For years in the morning, I rosed early and craned my head to my crotch, measuring reed in hand, to take measurements. To pray, to any deity I could invoke, that I would live up to the expectations of a man and become the father of my own house. And for years throughout the day, whenever I stuttered or shirked from some masculine challenge, my mother and sisters would tease me on the subject of my untenable endowment.
II.V unciae. (approximately 2.4 modern inches). It wavers indecisively as it wedges skyward, flexing first in its nestled cave before teetering out and up. In an assuredly patriarchal society, I have let this bar me from marriage. I have reneged on countless arranged dates. I fear that my exposure holds solemn significance much like a sacred tradition at Rome. The doors of the temple of Janus are opened, or my toga folds pool at my ankles, and my shameful cock brings about the end of peace.
It is true that us Romans can assign a comical and barbaric connotation to a large phallus. Hence the threshold of the noble Vetii house is adorned with a monstrosity of a hung Priapus (fertility god) fresco, which I pass jealously en route to the Forum daily. Even still, there are stout members at every middle class threshold and tavern entrance, imparting happiness, luck and hospitality to visitors. But as aforementioned, Greece hasn't ruled the day around here for several centuries. All women, at the least, aren't so shut-in that they can't form preferences and act on them. Women like large penises. The propaganda is a lie. What goes for size in the theater and the temple does not translate to the bedroom.
The one time I dared insert myself inside someone - Priscilla, the eldest daughter of a local prosecutor - she silently entombed herself in the folds of the cushions, shoulders just vibrating along, her breathing conservative during my thirty seconds of utter ecstasy. My greedy, inexperienced hands ran from her firm breasts to her supple thigh, trying to massage out some reaction where my endowment could not reach. I hadn't penetrated her, I could tell, and I was ashamed. My palm wandered in circles around the sweet space between her crotch and stomach. My member was imperceptible from the outside, and she seemed dry and unfragrant. Wanting, unsatisfied. I let that arrangement wither on the vine, but in truth Priscilla was a more than willing partner in its demise.
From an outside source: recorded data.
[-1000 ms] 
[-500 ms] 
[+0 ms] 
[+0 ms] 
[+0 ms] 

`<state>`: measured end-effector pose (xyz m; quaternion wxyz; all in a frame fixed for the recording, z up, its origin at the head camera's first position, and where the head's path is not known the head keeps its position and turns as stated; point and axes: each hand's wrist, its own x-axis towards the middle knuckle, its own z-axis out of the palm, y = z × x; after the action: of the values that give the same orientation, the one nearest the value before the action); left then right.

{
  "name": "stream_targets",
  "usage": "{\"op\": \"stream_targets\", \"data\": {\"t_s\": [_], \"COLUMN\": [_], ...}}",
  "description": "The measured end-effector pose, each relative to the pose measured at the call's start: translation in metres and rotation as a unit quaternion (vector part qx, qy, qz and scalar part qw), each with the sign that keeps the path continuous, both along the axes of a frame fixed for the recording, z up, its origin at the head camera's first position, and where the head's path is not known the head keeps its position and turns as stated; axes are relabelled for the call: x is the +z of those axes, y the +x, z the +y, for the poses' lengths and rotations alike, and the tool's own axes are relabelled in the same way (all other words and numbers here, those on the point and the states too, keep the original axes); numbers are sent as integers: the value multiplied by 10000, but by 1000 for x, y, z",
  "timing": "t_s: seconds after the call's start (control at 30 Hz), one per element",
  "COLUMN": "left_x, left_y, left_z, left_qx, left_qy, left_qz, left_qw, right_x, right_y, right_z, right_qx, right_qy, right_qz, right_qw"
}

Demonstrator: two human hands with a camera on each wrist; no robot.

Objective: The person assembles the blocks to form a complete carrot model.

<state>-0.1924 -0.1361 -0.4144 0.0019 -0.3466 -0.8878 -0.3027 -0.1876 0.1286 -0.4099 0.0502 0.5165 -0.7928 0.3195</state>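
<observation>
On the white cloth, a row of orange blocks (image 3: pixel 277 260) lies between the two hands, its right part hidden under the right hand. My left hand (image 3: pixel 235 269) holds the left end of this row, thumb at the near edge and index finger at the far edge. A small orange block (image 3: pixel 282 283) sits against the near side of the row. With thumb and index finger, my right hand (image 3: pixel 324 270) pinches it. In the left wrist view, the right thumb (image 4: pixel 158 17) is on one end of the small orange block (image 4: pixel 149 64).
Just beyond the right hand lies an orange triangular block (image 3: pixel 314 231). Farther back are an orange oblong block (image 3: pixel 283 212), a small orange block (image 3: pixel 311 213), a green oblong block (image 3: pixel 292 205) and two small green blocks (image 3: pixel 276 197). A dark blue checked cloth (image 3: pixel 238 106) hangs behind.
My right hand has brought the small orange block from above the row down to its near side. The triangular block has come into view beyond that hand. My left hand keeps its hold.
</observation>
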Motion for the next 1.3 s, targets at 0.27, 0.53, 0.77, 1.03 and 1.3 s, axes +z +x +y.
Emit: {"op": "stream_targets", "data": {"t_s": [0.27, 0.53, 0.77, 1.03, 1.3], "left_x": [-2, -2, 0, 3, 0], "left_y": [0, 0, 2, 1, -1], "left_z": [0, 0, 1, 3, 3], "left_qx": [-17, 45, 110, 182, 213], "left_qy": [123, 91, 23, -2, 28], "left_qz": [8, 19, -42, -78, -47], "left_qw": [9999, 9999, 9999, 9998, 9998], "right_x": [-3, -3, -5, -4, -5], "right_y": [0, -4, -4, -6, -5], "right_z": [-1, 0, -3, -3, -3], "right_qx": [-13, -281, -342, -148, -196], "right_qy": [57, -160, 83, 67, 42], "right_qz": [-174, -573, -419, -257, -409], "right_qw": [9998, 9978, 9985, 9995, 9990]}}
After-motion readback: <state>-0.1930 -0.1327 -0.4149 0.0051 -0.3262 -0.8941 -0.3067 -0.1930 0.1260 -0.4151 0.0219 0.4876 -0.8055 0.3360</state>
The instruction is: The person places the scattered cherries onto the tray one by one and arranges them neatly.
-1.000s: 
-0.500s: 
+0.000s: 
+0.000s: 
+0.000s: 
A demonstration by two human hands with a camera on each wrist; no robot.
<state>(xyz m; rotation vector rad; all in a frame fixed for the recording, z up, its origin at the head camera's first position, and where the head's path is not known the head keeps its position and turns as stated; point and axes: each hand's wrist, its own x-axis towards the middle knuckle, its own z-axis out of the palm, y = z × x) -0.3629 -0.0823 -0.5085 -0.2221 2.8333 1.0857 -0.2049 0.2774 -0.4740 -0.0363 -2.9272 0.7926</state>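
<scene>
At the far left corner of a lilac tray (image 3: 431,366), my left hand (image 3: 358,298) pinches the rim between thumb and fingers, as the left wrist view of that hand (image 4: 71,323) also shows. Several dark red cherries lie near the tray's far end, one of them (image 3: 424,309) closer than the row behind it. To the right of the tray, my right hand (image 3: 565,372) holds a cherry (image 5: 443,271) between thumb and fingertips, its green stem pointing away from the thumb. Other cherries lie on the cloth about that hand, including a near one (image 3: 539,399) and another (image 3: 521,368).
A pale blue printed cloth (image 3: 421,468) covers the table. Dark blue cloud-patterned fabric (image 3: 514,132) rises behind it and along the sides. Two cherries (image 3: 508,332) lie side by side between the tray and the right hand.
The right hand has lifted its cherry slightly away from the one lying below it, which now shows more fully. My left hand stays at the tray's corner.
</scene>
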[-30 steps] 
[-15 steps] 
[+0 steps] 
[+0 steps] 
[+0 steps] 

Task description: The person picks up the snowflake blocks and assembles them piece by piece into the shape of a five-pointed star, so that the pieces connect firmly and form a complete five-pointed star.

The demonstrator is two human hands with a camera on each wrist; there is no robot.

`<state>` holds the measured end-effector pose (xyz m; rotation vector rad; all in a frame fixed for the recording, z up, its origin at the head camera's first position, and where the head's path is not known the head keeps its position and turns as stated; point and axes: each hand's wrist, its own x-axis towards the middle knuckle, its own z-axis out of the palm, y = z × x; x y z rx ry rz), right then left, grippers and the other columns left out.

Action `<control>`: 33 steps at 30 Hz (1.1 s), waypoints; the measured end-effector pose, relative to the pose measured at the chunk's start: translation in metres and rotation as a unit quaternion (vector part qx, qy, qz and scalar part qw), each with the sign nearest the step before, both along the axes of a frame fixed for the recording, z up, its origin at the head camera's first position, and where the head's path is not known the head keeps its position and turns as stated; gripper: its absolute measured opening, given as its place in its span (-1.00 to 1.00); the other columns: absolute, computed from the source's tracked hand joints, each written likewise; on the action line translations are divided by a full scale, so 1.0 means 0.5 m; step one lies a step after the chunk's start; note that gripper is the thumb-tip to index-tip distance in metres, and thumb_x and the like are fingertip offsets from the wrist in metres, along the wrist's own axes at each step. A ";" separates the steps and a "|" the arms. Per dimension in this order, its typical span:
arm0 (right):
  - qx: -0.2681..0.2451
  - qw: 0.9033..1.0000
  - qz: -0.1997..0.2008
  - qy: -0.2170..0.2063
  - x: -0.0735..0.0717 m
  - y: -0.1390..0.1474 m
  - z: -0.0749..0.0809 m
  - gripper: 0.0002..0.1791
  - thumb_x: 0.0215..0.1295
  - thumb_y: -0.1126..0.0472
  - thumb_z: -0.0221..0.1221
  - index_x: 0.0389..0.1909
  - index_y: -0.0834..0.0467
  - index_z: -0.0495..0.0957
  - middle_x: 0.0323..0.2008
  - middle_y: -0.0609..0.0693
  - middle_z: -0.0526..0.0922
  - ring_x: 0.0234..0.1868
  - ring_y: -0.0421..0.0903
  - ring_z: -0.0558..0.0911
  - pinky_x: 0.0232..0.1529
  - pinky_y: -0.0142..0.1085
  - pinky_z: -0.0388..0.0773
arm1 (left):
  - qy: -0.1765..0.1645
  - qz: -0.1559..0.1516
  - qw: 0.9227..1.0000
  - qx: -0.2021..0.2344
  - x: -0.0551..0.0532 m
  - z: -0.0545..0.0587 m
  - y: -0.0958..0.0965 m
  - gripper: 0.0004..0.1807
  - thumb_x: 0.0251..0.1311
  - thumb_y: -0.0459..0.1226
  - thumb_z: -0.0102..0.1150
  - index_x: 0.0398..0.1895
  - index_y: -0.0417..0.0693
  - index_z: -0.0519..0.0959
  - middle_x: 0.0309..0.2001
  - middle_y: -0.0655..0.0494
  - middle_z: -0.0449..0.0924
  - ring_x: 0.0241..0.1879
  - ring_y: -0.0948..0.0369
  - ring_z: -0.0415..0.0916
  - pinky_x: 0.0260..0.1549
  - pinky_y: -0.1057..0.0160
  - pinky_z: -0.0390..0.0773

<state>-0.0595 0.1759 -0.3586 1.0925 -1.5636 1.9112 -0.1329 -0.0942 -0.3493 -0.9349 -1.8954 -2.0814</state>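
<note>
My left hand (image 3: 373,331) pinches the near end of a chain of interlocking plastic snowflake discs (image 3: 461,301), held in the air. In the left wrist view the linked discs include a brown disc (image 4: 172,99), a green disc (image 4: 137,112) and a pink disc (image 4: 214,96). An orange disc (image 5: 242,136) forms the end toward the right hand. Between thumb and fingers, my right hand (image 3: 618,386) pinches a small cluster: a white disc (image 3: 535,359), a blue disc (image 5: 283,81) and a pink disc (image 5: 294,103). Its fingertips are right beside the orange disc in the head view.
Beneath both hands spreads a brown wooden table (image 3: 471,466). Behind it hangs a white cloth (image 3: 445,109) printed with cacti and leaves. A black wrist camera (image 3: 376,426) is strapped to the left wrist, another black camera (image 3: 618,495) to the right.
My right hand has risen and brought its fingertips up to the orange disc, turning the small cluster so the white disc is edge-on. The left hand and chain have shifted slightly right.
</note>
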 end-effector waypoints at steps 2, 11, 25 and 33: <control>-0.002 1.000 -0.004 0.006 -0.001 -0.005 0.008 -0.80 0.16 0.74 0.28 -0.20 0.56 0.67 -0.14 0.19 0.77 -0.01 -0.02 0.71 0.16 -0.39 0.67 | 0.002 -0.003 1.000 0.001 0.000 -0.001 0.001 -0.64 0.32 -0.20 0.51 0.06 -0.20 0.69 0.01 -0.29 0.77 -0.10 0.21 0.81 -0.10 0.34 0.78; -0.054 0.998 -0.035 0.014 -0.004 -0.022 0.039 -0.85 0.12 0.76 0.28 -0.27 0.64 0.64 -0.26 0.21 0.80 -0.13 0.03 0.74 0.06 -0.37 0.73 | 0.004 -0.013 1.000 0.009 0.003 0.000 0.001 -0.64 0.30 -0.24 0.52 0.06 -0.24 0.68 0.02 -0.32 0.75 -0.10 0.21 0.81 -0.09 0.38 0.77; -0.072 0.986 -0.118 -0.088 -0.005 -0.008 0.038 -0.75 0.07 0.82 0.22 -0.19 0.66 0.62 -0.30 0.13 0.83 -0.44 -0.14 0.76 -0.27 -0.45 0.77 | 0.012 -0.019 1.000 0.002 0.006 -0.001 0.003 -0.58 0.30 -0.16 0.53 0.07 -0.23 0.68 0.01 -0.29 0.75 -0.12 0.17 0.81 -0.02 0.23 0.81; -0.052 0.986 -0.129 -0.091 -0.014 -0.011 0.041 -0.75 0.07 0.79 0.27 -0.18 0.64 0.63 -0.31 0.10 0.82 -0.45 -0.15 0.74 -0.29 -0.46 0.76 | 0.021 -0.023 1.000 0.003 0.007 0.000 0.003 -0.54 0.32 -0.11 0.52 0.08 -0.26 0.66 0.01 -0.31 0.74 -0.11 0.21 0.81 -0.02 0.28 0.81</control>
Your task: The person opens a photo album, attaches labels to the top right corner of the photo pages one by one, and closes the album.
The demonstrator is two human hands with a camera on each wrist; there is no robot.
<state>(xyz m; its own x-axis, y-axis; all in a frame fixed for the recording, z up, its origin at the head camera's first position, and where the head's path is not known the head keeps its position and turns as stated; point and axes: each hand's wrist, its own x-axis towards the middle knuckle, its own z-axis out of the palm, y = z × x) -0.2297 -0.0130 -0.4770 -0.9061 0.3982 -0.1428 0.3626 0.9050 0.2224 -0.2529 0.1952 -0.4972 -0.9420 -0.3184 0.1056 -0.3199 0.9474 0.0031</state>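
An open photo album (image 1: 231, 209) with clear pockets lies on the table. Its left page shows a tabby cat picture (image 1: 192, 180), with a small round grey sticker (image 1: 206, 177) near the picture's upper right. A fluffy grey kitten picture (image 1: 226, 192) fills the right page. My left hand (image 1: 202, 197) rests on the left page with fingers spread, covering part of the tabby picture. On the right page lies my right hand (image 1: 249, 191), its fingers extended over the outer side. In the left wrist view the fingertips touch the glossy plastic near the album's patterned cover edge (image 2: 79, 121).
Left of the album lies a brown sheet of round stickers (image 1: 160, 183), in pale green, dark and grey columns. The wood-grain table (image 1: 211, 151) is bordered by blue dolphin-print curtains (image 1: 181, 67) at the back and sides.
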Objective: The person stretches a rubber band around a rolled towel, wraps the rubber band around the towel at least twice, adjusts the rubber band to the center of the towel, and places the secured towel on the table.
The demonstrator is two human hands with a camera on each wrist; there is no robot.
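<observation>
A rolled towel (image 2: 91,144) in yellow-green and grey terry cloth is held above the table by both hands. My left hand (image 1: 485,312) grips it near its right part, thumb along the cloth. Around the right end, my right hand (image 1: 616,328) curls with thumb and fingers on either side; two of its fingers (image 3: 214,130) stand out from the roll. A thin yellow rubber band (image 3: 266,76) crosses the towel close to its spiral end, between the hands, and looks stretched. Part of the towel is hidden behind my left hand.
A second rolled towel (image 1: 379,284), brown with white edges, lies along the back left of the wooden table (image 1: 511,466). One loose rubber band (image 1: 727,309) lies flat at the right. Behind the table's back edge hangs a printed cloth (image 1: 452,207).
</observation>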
I had a hard time living up to the mold set by my father, now a retired Roman senator who had been the municipal consul at Pompeii for multiple terms, and guzzled spiced wine with the likes of Tiberius and Claudius. I'm naturally shy; my voice is high-pitched and accordingly unpredictable in its emphasis and discretion. My writing drive and singular work ethic have compensated for this, and decent marks along with my father's money have made me a municipal aedile. A job cushily poised on the upward trajectory of offices, but rife with controversy. I distribute water and grain. I maintain public buildings. Allocating sustenance and money makes for a lot of enemies.